* _WHAT IS EXPECTED_
Within the entries below, find the portion that opens with the line containing "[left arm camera" and closes with the line containing "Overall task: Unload". Retype that portion exactly and only.

* _DATA SHOWN_
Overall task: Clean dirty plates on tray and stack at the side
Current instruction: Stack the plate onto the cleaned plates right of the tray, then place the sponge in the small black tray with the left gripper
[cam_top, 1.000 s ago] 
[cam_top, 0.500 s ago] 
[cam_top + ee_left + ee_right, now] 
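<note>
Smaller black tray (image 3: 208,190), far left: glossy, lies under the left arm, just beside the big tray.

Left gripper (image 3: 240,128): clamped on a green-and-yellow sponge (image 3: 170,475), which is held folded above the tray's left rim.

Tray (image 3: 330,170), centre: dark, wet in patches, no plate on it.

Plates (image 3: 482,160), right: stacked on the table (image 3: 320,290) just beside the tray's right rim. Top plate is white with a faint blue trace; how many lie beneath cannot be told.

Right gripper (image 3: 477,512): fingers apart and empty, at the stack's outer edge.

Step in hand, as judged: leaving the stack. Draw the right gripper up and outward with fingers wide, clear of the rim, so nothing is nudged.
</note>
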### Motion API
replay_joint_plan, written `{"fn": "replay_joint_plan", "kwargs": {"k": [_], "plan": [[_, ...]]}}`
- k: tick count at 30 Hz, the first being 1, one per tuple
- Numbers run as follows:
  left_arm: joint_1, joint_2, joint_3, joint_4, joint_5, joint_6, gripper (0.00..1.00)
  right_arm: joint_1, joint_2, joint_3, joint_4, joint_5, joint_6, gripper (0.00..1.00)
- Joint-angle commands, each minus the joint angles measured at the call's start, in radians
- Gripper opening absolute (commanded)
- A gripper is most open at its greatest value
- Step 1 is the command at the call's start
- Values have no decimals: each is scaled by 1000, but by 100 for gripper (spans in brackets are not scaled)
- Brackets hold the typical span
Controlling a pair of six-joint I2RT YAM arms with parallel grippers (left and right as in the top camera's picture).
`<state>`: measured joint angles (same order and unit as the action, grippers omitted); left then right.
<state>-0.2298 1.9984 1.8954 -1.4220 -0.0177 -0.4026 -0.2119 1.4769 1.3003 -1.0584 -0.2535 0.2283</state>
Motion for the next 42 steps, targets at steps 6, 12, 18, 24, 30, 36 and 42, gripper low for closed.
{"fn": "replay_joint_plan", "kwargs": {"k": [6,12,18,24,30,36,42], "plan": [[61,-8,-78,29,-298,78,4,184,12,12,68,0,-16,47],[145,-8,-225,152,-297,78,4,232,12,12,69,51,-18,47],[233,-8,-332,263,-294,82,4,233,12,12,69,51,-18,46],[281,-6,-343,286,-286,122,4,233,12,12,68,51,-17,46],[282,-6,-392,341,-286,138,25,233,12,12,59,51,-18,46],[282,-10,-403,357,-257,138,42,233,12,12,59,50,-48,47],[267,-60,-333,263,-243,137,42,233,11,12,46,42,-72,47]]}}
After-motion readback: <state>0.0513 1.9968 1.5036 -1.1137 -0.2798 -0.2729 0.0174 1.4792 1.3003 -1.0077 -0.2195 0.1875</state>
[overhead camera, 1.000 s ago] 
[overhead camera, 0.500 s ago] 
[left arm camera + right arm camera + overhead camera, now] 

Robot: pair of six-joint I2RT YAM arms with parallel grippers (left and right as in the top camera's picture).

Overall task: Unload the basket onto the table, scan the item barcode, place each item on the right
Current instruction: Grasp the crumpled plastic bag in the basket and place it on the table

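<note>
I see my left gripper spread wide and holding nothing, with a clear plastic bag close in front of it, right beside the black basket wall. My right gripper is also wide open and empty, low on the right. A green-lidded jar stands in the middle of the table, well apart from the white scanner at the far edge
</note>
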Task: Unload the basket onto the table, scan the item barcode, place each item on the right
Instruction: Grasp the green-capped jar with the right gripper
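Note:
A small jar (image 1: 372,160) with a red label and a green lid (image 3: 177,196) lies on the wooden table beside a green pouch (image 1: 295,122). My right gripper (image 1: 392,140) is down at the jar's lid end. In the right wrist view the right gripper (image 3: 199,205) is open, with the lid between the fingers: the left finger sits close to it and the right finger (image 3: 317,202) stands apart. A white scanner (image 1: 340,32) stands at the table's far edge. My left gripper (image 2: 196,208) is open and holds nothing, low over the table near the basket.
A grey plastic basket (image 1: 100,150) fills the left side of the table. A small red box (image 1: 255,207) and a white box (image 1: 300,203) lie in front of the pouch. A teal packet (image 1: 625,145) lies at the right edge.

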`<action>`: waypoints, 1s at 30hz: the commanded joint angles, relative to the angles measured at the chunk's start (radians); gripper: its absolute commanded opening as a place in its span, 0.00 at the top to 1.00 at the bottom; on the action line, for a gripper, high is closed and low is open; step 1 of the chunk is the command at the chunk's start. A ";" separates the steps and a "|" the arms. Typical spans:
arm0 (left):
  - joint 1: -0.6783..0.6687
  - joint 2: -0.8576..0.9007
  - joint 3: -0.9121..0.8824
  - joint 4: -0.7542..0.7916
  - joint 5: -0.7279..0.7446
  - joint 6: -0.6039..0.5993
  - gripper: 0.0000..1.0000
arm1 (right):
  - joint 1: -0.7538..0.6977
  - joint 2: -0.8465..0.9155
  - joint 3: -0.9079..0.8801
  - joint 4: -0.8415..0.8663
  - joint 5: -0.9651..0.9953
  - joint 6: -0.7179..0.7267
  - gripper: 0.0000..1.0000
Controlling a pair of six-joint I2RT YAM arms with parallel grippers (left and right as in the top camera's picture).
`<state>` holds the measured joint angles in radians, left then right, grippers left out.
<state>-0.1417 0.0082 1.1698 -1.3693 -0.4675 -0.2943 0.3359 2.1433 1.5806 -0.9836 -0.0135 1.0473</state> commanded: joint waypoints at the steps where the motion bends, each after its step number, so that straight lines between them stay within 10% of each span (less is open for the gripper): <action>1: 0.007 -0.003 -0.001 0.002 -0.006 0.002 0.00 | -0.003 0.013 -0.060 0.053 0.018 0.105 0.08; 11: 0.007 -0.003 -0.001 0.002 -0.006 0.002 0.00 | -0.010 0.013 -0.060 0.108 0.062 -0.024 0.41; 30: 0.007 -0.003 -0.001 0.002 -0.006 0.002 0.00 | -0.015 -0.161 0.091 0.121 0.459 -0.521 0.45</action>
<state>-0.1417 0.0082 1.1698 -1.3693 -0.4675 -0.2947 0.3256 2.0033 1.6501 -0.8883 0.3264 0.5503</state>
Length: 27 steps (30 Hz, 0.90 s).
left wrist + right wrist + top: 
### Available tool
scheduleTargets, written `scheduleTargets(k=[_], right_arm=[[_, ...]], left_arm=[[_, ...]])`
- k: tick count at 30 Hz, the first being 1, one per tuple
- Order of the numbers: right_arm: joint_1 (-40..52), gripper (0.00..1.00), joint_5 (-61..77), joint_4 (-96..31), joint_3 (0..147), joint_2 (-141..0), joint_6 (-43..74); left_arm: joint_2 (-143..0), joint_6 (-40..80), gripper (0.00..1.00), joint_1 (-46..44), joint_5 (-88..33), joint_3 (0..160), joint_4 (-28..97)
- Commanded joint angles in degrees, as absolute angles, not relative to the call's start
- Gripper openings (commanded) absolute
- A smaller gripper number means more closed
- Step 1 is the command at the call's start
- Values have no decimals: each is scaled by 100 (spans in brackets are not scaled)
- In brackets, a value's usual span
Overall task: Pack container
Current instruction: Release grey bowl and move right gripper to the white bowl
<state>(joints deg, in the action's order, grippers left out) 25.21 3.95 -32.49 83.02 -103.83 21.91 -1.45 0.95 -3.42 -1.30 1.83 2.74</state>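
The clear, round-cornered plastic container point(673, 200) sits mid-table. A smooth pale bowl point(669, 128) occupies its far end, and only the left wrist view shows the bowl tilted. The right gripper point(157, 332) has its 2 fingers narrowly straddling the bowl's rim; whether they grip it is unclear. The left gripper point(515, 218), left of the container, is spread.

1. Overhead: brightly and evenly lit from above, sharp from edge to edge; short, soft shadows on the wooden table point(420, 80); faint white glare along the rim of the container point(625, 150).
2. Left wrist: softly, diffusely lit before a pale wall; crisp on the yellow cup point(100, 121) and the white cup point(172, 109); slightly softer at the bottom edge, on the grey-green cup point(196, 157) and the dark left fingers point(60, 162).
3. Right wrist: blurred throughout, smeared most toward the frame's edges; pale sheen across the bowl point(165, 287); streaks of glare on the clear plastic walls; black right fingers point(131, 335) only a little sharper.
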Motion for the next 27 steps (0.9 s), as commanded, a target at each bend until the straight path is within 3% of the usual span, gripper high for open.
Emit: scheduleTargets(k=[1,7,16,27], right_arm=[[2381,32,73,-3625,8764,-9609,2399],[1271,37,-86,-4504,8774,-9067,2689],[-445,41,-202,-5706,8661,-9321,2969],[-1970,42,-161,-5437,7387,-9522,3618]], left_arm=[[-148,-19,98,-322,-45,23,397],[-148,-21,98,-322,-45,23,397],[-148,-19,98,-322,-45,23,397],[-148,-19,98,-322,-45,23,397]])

* _EXERCISE RESULT_
[left arm camera + right arm camera + overhead camera, now] 

Robot: pair of six-joint I2RT YAM arms with parallel grippers (left and right as in the top camera's picture).

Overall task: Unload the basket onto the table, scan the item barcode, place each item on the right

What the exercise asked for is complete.